Many cities have already realized this and have implemented strategies such as pedestrianization to create better urban environments. Looking at different scales of urban interventions and planning, the objectives of these projects are to create better city environments to improve overall health.

In designing and planning livable cities, the most vital component is citizen engagement. These case studies look at the importance of the role of communities in facilitating urban design initiatives such as in Placa de Glories or on the flip side, in Madrid, where the citizens outside of the planning area felt that they did not benefit from the “greening” plans due to non-alignment of the stakeholders. In the case of Spacehive, the community has taken the reign in funding and implementing civic projects while involving the city council.

Besides engaging the citizens, we need to understand the quality of the urban environment we are designing. These case studies look at various visualization techniques that map various urban parameters such as livable streets in Arturo or qualitative aspects of the area such as in Happy Maps. Non-conventionally, Data Walking uses other methods of visualization techniques such as artefacts in order to map the environment through walking.

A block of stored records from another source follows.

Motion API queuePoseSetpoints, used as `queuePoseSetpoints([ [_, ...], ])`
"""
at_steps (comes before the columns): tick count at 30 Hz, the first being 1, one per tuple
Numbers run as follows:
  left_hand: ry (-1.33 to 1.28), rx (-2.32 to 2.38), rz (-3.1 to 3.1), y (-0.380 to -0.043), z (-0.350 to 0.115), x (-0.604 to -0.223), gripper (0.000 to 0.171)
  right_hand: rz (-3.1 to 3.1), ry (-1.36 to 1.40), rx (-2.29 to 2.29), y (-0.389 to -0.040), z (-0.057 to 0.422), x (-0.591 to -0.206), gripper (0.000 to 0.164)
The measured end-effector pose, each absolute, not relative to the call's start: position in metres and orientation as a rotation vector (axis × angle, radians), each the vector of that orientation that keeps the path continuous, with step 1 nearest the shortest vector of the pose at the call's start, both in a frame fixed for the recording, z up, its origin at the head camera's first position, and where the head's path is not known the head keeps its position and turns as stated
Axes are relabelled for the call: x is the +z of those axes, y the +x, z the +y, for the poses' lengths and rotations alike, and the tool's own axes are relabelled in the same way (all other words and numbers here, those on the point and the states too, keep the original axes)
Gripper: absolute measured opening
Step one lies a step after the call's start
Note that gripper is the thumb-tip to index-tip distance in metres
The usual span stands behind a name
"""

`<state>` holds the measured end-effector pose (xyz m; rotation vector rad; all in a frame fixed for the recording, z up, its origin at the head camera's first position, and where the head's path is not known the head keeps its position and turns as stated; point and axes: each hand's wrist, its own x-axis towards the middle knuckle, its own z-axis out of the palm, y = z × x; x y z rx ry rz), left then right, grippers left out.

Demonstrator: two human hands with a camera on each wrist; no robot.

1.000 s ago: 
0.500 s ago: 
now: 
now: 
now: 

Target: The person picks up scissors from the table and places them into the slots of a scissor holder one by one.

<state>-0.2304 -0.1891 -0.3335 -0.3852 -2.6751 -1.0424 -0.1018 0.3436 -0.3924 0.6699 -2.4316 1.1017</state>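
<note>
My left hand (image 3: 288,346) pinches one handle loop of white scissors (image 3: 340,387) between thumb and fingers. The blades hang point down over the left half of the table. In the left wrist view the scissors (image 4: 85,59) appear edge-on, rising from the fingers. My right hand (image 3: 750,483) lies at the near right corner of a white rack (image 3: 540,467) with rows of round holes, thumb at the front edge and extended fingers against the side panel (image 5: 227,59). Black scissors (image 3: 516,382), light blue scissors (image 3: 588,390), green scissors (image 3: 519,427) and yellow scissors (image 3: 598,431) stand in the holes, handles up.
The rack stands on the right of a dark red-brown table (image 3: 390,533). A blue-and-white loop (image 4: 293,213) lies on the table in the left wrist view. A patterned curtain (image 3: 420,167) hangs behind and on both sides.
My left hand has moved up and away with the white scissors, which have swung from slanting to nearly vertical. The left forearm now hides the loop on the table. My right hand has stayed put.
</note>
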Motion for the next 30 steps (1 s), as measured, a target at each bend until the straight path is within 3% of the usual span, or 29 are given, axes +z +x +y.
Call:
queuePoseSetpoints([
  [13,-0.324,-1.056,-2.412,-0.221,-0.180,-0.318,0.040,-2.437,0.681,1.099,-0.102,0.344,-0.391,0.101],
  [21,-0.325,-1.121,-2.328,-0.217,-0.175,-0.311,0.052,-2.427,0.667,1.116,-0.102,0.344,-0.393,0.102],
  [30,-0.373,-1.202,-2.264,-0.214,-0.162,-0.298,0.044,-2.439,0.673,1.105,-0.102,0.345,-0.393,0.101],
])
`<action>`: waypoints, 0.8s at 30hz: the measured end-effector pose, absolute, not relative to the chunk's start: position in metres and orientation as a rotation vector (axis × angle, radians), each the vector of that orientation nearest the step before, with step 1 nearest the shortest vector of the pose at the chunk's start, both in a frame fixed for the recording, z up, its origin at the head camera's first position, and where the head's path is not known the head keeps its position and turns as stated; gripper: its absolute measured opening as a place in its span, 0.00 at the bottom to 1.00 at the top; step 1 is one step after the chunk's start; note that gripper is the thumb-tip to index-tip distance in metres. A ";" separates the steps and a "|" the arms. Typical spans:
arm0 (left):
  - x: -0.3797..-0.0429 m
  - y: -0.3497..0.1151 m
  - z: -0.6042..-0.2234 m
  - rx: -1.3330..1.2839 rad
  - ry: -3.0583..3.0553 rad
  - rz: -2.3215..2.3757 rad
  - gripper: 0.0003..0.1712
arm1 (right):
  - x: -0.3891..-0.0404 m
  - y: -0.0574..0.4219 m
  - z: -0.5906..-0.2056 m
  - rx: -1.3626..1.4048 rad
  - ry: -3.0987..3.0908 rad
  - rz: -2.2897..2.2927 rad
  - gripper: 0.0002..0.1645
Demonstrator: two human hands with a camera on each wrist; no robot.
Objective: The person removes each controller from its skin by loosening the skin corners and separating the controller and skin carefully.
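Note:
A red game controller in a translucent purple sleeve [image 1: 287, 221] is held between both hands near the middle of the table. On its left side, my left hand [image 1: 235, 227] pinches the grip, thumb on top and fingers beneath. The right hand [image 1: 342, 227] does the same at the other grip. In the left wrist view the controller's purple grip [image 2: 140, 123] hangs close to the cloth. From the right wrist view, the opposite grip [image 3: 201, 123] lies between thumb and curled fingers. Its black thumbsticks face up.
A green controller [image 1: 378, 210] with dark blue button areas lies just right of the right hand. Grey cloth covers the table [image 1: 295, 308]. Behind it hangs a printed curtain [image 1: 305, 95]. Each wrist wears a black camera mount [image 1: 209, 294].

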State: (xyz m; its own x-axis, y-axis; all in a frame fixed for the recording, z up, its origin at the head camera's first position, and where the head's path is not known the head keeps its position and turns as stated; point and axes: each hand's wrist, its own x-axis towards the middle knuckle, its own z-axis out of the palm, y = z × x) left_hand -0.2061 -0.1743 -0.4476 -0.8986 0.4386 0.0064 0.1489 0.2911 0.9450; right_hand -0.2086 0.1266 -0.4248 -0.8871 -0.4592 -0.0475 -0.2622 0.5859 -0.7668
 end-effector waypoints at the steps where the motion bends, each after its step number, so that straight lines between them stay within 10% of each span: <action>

In parallel, we need to understand how people perceive space in order to design the environment that they inhabit. These case studies look at various data collection techniques to visualize user perception of space using digital environments or physiological sensors to extract biological data.

In order to aid decision makers in designing livable cities for mental well-being, we need to implement strategies that engage citizens to derive urban qualities with their perception of space without limiting it to visualization techniques, ensuring an integrated system of processes and offers opportunities for simulation.

By looking at Volunteered Geographic Information, we could begin to piece everything together because of the dynamic flows of information with regards to the cityscape and individual perception. There are also existing databases and repositories to take advantage of that is also easily accessible by all the stakeholders involved in the urban design process.

Within the context of DUNES, this workflow focuses on review-based social media platforms such as Google Reviews and TripAdvisor ( though the methodology could be implemented with various other platforms ). This form of social media offers user experience based data complemented with ratings from a graded scale and all this information is geo-localized.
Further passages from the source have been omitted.